FELIX BRESSAN

Paula Ramos [crítica de arte, professora e pesquisadora do Instituto de Artes da UFRGS, Universidade Federal do Rio Grande do Sul; texto de apresentação do artista para o livro 3×4 VIS(I)TA]

Escultor, cenógrafo e professor, Felix Bressan (Caxias do Sul, RS, 1964) explora em parte significativa de seu trabalho as relações de estranhamento, tendo como eixo o corpo e as proporções humanas. Herdeiro de certa tradição duchampiana, o artista apropria-se de objetos industrializados e opera sua desmontagem e sua reconstituição, inserindo elementos e propondo, com isso, inusitadas relações.

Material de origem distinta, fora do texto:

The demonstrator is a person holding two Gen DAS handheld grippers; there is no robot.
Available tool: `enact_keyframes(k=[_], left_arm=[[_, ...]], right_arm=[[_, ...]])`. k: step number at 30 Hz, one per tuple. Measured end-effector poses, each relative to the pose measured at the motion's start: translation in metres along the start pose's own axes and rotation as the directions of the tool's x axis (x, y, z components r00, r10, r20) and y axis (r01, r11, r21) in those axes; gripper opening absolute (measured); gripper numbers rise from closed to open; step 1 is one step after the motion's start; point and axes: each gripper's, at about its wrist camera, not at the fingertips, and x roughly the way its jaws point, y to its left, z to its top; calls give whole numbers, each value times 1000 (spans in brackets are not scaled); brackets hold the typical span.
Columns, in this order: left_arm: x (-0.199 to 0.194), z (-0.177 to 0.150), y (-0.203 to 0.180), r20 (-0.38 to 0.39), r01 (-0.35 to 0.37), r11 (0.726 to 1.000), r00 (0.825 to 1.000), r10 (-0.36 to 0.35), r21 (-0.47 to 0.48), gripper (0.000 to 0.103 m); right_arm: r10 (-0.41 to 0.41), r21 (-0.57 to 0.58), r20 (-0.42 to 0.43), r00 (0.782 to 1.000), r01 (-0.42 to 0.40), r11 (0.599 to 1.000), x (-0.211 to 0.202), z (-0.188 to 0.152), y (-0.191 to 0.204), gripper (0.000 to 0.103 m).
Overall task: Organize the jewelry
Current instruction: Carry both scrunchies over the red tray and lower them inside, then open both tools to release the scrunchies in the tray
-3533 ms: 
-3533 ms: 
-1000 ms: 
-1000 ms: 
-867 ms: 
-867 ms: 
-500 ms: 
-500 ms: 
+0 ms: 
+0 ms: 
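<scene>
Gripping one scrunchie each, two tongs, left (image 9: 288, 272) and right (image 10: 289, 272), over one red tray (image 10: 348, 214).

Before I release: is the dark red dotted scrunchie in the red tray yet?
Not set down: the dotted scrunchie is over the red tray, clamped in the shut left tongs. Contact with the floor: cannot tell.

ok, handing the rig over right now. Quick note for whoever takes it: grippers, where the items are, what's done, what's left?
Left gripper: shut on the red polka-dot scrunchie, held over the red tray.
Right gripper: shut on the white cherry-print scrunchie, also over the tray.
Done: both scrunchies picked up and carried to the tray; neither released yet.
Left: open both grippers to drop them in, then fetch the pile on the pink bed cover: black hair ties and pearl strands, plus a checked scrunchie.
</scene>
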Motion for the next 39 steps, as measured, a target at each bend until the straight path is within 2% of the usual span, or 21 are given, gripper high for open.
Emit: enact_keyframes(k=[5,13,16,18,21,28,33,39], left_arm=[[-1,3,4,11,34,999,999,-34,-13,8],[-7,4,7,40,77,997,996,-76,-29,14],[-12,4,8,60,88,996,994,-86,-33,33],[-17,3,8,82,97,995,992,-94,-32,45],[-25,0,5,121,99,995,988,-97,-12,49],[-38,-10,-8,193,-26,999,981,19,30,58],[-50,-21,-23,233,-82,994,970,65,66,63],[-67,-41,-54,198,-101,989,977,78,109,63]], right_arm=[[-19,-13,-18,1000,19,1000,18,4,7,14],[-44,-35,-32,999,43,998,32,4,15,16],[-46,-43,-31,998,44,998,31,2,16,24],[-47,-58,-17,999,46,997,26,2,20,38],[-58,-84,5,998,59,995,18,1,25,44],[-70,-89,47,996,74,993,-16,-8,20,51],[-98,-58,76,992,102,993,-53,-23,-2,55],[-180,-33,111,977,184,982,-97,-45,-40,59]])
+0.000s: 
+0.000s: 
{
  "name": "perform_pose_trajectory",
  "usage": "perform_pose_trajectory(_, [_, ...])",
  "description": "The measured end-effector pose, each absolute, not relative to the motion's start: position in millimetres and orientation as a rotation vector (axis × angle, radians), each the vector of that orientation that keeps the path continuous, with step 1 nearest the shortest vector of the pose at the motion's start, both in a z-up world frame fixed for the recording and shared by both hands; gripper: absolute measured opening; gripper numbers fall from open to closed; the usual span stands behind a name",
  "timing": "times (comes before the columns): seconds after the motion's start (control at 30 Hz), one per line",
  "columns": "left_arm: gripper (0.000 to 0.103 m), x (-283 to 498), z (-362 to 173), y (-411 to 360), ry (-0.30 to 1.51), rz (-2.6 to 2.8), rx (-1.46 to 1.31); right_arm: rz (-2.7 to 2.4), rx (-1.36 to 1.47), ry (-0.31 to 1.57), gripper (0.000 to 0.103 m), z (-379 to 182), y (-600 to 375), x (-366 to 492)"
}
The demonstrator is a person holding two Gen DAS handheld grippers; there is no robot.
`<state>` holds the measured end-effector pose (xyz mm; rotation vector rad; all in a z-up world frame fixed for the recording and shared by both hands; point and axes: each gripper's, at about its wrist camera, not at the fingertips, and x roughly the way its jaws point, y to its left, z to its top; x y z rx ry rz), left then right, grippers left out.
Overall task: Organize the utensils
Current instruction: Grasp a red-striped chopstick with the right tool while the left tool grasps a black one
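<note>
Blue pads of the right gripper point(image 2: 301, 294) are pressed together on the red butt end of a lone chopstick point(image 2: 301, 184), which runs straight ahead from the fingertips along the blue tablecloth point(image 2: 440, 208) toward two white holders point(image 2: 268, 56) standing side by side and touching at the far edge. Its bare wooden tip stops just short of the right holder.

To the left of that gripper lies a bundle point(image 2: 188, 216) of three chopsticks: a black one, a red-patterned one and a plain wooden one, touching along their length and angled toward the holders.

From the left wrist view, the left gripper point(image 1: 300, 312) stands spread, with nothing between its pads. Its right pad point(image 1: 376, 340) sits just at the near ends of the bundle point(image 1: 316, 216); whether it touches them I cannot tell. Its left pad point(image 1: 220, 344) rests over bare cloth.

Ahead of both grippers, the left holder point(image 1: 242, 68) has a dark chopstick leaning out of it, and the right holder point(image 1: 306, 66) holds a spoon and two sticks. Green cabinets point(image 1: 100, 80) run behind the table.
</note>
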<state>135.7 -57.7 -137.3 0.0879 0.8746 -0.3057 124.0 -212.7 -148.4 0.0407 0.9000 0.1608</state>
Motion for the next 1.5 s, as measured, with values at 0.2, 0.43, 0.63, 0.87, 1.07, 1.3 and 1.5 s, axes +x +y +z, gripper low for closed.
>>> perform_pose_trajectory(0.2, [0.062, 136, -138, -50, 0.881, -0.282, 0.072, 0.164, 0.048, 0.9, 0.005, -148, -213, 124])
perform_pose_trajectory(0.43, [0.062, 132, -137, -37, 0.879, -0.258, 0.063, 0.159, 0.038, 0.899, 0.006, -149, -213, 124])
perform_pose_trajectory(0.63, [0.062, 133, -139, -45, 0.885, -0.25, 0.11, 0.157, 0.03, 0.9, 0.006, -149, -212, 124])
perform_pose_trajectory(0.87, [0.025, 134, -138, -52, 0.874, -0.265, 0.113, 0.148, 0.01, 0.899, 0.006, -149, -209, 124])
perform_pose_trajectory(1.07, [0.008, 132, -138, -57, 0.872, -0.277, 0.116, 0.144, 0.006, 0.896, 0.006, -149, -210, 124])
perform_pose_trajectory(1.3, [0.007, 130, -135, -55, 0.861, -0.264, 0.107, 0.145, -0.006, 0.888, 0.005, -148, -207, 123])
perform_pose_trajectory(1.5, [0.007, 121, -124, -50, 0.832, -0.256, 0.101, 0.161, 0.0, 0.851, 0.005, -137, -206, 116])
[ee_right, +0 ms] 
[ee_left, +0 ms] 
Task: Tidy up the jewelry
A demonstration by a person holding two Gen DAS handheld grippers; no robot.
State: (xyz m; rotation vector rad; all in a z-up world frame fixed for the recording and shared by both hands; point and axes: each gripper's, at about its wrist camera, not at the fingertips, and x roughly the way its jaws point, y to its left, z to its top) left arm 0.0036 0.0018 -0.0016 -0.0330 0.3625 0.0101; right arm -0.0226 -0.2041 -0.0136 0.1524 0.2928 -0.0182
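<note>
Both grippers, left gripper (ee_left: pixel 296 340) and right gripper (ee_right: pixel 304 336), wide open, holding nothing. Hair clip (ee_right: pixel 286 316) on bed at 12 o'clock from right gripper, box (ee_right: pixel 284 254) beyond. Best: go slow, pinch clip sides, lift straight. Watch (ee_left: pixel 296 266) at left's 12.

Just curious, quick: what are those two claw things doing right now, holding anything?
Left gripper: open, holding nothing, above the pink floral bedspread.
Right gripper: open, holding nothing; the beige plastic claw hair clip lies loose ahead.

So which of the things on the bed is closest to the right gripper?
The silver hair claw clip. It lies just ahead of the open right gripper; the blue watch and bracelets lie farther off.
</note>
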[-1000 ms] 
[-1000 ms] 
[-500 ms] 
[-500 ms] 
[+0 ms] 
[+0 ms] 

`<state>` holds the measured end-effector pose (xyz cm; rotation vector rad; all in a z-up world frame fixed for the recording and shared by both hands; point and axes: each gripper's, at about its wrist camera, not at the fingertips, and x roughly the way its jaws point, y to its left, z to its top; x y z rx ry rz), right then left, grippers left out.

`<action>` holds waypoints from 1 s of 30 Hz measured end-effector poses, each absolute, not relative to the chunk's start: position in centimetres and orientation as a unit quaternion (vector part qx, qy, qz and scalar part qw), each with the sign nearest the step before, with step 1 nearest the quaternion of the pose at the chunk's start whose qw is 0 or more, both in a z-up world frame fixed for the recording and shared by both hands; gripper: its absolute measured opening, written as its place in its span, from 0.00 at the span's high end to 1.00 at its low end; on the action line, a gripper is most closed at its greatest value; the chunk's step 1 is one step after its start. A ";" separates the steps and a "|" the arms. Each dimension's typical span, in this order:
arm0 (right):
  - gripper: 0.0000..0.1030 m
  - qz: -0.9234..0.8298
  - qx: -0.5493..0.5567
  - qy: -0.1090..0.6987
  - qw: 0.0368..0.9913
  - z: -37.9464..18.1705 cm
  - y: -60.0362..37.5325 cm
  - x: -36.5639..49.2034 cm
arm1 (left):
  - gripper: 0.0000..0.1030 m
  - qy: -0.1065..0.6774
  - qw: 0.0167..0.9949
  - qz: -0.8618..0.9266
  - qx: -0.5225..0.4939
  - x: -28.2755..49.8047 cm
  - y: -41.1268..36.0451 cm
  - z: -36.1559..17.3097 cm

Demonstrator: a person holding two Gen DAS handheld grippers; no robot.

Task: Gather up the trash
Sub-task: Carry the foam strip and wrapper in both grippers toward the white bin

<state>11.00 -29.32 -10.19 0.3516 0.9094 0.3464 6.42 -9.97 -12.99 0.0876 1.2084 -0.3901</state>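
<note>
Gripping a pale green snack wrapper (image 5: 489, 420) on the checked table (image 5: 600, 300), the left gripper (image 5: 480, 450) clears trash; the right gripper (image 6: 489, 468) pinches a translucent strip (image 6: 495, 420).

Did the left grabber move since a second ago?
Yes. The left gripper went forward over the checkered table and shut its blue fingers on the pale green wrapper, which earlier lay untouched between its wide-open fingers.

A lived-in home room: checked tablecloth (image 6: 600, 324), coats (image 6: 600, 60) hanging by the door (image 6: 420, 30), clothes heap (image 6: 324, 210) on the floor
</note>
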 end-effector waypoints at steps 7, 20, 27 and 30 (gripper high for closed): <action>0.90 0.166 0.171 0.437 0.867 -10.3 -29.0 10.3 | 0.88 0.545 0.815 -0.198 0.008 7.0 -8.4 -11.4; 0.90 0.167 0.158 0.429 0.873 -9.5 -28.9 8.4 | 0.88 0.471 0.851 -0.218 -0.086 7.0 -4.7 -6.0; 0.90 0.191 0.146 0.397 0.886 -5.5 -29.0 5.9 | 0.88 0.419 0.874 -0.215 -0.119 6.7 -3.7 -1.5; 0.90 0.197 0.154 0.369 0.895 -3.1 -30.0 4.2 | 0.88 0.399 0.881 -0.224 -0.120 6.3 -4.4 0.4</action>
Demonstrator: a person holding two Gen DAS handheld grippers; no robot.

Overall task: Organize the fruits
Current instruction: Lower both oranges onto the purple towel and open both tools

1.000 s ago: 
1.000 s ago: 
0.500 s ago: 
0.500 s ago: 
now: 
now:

Artefatos do cotidiano, como bancos, cadeiras, vassouras, talheres, máquinas de escrever, passando por ferramentas como ancinhos, foices, pás e chegando a louças sanitárias como pias e bidês para banheiro: haveria limites? A mesma abundância se verifica nas técnicas empregadas: encaixe, dobra, fundição, modelagem com resina de poliéster e, mais recentemente, impressão 3D. É na sequência de decomposição, deformação e recomposição que o artista gera seus objetos transfigurados, potentes em formas e significados.

Calcadas majoritariamente em produtos industrializados, suas esculturas poderiam ecoar certa impessoalidade e distanciamento. Todavia, os liames com o corpo humano, matriz de sua poética, não o permitem. Durante sua juventude, Felix trabalhou na escola de modelagem industrial Eltobres, que a família mantinha em Caxias do Sul. Ali aprendeu, entre outros ofícios, a observar, medir e representar as formas femininas. Sua série Corpo ausente, iniciada durante o Mestrado em Poéticas Visuais junto ao Programa de Pós-Graduação em Artes Visuais da UFRGS, nos anos 1990, evidencia essa gênese. Em proporções humanas e exibidas de modo a confrontar o espectador, sugerindo um desconfortável uso, as esculturas remetem a corpos de mulheres, porém não devido à representação do corpo em si, mas pelo que lhes envolve, a indumentária. Há, portanto, uma dualidade entre o que se vê e o que se imagina, entre o vazio e o cheio. A alusão a espartilhos e a saias de armação, empregados para delinear, mas também para tolir e aprisionar os movimentos, reforça o caráter de submissão, fetiche e dor imposta, recorrente na produção do artista.

Pesquisador de técnicas e materiais, Felix Bressan trabalha com o desmonte de objetos, mas também insere couro, madeira, látex, plástico, borracha, ferro, resina, parafusos, mesclando procedimentos, consistências e texturas. Suspensas, projetando-se a partir das paredes ou do chão, suas esculturas podem ser leves ou pesadas, flexíveis ou rígidas, mas são atravessadas, sempre, por um admirável equilíbrio e por uma dinâmica tanto de base estrutural, como sugerida pelas formas, que se encaixam, sobrepõem e espelham, criando um singular ritmo visual. Tais aspectos, aliados à cadência, à força e às conotações suscitadas por suas obras, fazem do contato com as mesmas uma experiência, se não transformadora, no mínimo inquietante.